Due to old equipment reliability, I'm trying to convert a physical Windows 2000 machine to run as a VM. There are three machines I need to convert in total. I have managed to get all three machines running as VM's in Workstation 16. I used Converter v4.0.1 to virtualise the machines. VM Tools is installed.
I've recently received a Dell server running ESXi 6.5 that I intend to use to host all three machines. Unfortunately, I'm unable to get any of the converted machines to run on the ESXi server.
I have seen and read KB1012258 where instructions are supplied on how to export from Workstation to ESXi, however I'm unable to connect the host Workstation to the ESXi server due to IT restrictions.
I've tried converting to an OVF file from Workstation. When I imported into ESXi it came up with a disk read error.
I tried using the change hardware compatibility wizard in Workstation and made a new clone for use in ESXi6.5. Same problem - disk read error.
The HDD controller is IDE. I tried converting a VM using SCSI as an option, but that didn't work either. ('Unsupported or invalid disk type 7)
When I convert the physical machines, I get the warning where sysprep files can't be found. Is this the cause of my problems? I have downloaded the sysprep for these machines, but following KB1005593 I can't find any reference to deploy.cab. I've run sysprep on the old machine. I'm hoping that the fact the VM runs on Workstation means that the sysprep isn't so important?
I'd appreciate any pointers! I'm not experienced with this type of work, so please go easy... 🙂
I haven't done a P2V with W2k in a long time, but that worked best with ESX 3.5 last time I really did that work (so it's been a while). If you're getting things working in Workstation, and these W2k machines are honestly really needed, then you may want to consider containers, versus just VMs. Containers would also allow you to address the serious security considerations that exist with maintaining that OS.
The VM calls for OS support libraries likely no longer support W2k (I think it would have been dropped after ESXi 5.x, but it could have been earlier).
Here's a useful starting point for 'why containers', and yes, it will require additional infrastructure to run the container....but again, it depends on how critical those old machines are.
Thanks for the reply. Unfortunately, I have to keep these old OS' running for a couple of years yet. The system is going to get upgraded but is a large project, hence the estimated two year timescale!

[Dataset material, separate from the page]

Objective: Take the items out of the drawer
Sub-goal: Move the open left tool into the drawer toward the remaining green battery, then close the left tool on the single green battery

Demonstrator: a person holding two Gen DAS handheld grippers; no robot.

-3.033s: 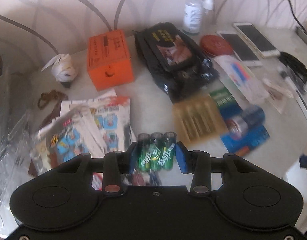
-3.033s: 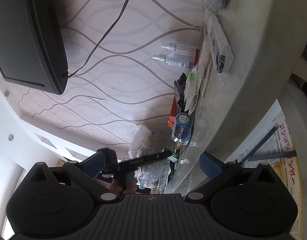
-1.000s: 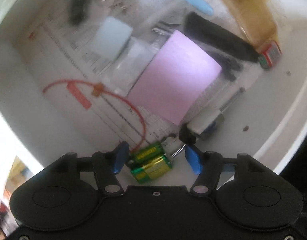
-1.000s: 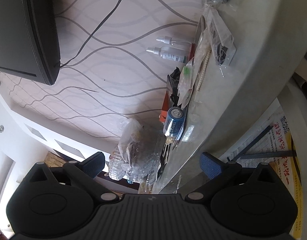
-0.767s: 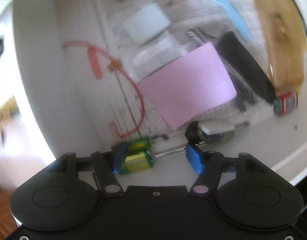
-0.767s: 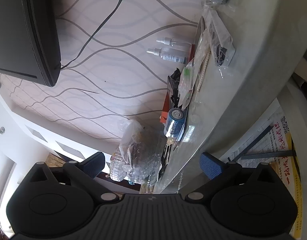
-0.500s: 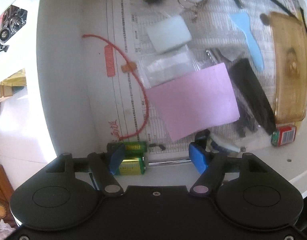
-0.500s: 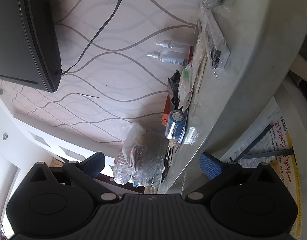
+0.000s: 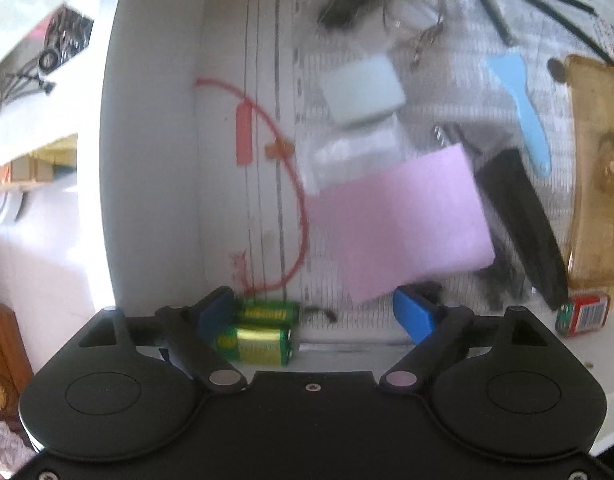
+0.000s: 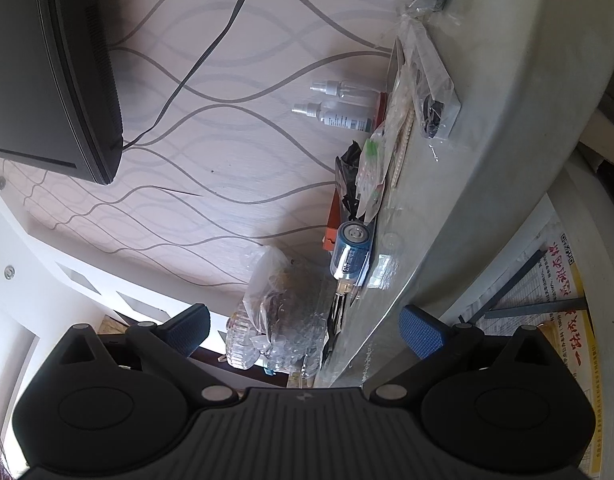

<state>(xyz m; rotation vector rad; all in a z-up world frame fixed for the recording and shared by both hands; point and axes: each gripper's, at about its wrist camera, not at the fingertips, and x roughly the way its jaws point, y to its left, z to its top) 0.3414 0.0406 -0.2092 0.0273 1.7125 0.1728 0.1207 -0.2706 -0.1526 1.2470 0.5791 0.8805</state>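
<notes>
My left gripper [image 9: 315,314] points down into the open drawer [image 9: 155,160]. Its jaws are opening and stand wide. Two green batteries [image 9: 259,330] lie on the drawer floor between them, right against the left pad; the right pad is well clear, so nothing is gripped. Just ahead lies a pink note pad [image 9: 403,220]. My right gripper [image 10: 303,330] is open and holds nothing. It points level along the grey table top [image 10: 487,120], with the view rolled on its side.
The drawer also holds a white block [image 9: 363,90], a blue scraper [image 9: 523,116], a black bar [image 9: 523,220], an amber case [image 9: 599,200], a red-and-green battery [image 9: 583,314] and a red cord loop [image 9: 299,200]. On the table lie a blue battery [image 10: 351,254] and spray bottles [image 10: 339,114].
The left gripper rolled and sank slightly over the drawer while its jaws spread. The green batteries went from mid-gap to beside the left pad. The right gripper kept still.
</notes>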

I will have a look at getting an earlier version of ESXi, although I guess I might have issues with compatibility with the Dell server hardware. If that fails, I will look into containers - if I can get my brain around it! 😂 Only just getting used to VM's!
Totally understand that challenge on the hardware compatibility, and the need to run older OS's. VM isolation is helpful there, but think of it this way: a VM abstracts the hardware issues, but provides OS (ESXi) interaction. Containers are really just another layer of abstraction, where they abstract the host OS as well, so in theory a W2k server/workstation can run in total isolation, not knowing it's running on 2020's HW and OS's.
At least you have a project time frame to get those hopefully upgraded and migrated off of W2k. Assuming you can take one of several tracks there: successive migration of the apps from W2k, to Server 2008, 2012, 2016, etc. Or a wholesale re-write of the apps (to address OS and HW calls in the app services to run. Or 'containerizing' the W2k stuff, running it in Tanzu (native to VMware) or Docker or RedHat container runtimes (all of which can also run in a vmware infrastructure).
There are a LOT of good container resources out there.